From: John Garry <[email protected]>
To: Matthew Wilcox <[email protected]>
Cc: [email protected], [email protected], [email protected], [email protected],
[email protected], [email protected],
[email protected], [email protected], [email protected],
[email protected], [email protected], [email protected],
[email protected], [email protected],
[email protected], [email protected], [email protected],
[email protected], [email protected],
[email protected], [email protected],
[email protected], [email protected],
[email protected]
Subject: Re: [PATCH v6 00/10] block atomic writes
Date: Fri, 5 Apr 2024 11:06:00 +0100 [thread overview]
Message-ID: <[email protected]> (raw)
In-Reply-To: <[email protected]>
On 04/04/2024 17:48, Matthew Wilcox wrote:
>>> The thing is that there's no requirement for an interface as complex as
>>> the one you're proposing here. I've talked to a few database people
>>> and all they want is to increase the untorn write boundary from "one
>>> disc block" to one database block, typically 8kB or 16kB.
>>>
>>> So they would be quite happy with a much simpler interface where they
>>> set the inode block size at inode creation time,
>> We want to support untorn writes for bdev file operations - how can we set
>> the inode block size there? Currently it is based on logical block size.
> ioctl(BLKBSZSET), I guess? That currently limits to PAGE_SIZE, but I
> think we can remove that limitation with the bs>PS patches.
We want a consistent interface for bdev and regular files, so that would
need to work for FSes also. FSes(XFS) work based on a homogeneous inode
blocksize, which is the SB blocksize.
Furthermore, we would seem to be mixing different concepts here.

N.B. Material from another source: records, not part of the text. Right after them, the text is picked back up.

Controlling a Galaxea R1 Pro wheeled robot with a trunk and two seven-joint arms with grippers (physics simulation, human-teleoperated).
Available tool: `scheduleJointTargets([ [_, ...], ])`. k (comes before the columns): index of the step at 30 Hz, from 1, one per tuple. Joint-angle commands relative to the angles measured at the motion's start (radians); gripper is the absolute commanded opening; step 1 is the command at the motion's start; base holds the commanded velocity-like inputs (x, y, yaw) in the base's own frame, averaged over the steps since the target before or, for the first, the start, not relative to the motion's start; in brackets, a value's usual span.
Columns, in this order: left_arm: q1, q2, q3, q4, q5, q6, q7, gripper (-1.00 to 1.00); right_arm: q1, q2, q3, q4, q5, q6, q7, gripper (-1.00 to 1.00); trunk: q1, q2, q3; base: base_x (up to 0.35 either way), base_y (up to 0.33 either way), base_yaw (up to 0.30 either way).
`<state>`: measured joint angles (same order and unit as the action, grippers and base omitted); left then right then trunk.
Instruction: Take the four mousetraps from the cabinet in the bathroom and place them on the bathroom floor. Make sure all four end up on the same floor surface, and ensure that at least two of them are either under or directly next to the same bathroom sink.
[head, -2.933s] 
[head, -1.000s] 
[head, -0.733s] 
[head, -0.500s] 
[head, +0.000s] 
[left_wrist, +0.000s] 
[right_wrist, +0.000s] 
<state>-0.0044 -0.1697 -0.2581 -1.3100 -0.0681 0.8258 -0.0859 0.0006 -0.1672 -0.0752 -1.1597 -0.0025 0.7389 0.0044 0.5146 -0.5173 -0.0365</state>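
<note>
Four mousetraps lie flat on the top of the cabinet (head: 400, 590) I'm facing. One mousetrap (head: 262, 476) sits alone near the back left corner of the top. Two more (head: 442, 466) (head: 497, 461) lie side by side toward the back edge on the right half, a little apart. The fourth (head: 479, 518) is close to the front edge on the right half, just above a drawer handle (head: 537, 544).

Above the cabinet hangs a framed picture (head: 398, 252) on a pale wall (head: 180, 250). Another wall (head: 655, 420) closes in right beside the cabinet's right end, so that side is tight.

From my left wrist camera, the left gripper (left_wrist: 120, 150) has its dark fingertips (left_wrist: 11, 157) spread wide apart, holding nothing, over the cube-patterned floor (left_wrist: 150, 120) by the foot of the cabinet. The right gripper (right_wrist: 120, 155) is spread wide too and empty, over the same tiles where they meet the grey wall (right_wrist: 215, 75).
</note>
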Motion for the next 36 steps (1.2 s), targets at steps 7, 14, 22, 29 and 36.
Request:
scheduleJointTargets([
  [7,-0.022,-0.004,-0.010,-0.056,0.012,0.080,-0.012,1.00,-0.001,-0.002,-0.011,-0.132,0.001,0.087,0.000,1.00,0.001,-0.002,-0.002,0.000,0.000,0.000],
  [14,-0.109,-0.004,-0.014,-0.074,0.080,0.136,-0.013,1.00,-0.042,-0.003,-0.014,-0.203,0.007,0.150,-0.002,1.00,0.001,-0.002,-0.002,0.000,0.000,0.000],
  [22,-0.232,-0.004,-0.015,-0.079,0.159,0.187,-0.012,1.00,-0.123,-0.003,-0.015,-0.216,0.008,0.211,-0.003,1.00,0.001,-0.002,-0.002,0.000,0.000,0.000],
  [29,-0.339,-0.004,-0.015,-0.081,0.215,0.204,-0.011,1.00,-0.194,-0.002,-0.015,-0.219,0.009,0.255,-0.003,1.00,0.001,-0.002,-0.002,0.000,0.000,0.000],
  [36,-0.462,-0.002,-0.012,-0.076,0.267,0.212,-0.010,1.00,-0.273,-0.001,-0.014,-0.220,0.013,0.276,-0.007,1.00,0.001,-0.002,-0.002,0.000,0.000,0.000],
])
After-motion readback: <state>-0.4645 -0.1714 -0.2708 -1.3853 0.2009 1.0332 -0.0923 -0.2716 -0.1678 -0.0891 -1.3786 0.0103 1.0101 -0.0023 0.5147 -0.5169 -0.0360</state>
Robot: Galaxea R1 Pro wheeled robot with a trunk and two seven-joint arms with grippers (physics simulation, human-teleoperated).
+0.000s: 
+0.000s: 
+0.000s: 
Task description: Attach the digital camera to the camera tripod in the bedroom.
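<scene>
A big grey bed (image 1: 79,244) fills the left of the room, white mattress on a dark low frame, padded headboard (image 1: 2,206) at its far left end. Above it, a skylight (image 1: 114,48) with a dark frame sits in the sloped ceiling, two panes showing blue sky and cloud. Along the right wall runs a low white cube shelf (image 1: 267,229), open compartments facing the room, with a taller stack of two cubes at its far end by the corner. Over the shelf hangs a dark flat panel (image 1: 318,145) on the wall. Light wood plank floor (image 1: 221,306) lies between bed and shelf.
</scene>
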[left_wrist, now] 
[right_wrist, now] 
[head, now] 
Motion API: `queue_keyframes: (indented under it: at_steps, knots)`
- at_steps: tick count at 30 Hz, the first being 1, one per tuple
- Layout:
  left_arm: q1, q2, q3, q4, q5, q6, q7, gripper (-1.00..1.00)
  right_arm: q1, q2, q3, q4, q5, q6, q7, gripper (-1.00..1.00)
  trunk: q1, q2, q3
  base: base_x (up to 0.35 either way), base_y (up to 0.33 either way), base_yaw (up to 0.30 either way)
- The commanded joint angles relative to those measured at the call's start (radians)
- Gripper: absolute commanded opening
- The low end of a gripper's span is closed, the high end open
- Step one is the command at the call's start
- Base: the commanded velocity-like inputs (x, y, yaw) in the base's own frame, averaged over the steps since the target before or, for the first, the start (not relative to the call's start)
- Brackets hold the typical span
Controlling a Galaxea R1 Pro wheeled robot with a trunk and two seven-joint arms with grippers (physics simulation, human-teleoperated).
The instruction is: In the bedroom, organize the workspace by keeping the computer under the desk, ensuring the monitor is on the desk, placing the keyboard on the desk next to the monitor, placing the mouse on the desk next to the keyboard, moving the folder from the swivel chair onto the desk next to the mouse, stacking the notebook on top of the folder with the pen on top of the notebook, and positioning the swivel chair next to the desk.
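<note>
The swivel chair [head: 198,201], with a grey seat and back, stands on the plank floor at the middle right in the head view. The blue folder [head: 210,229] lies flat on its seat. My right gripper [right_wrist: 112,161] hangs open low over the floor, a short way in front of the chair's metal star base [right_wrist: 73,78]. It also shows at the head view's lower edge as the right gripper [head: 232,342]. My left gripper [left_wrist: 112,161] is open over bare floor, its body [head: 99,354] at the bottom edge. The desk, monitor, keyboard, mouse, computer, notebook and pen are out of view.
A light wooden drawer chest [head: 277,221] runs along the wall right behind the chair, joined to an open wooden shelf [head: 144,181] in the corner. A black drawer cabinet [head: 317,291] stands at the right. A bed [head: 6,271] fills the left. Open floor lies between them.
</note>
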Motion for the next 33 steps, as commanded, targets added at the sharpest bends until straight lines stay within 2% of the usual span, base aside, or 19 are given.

Currently in Linux we say that a logical block size write is atomic. In
the block layer, we split BIOs on LBS boundaries. iomap creates BIOs
based on LBS boundaries. But writing a FS block is not always guaranteed
to be atomic, as far as I'm concerned. So just increasing the inode
block size / FS block size does not really change anything, in itself.
>
>>> and then all writes to
>>> that inode were guaranteed to be untorn. This would also be simpler to
>>> implement for buffered writes.
>> We did consider that. Won't that lead to the possibility of breaking
>> existing applications which want to do regular unaligned writes to these
>> files? We do know that mysql/innodb does have some "compressed" mode of
>> operation, which involves regular writes to the same file which wants untorn
>> writes.
> If you're talking about "regular unaligned buffered writes", then that
> won't break. If you cross a folio boundary, the result may be torn,
> but if you're crossing a block boundary you expect that.
>
>> Furthermore, untorn writes in HW are expensive - for SCSI anyway. Do we
>> always want these for such a file?
> Do untorn writes actually exist in SCSI? I was under the impression
> nobody had actually implemented them in SCSI hardware.
I know that some SCSI targets actually atomically write data in chunks >
LBS. Obviously atomic vs non-atomic performance is a moot point there,
as data is implicitly always atomically written.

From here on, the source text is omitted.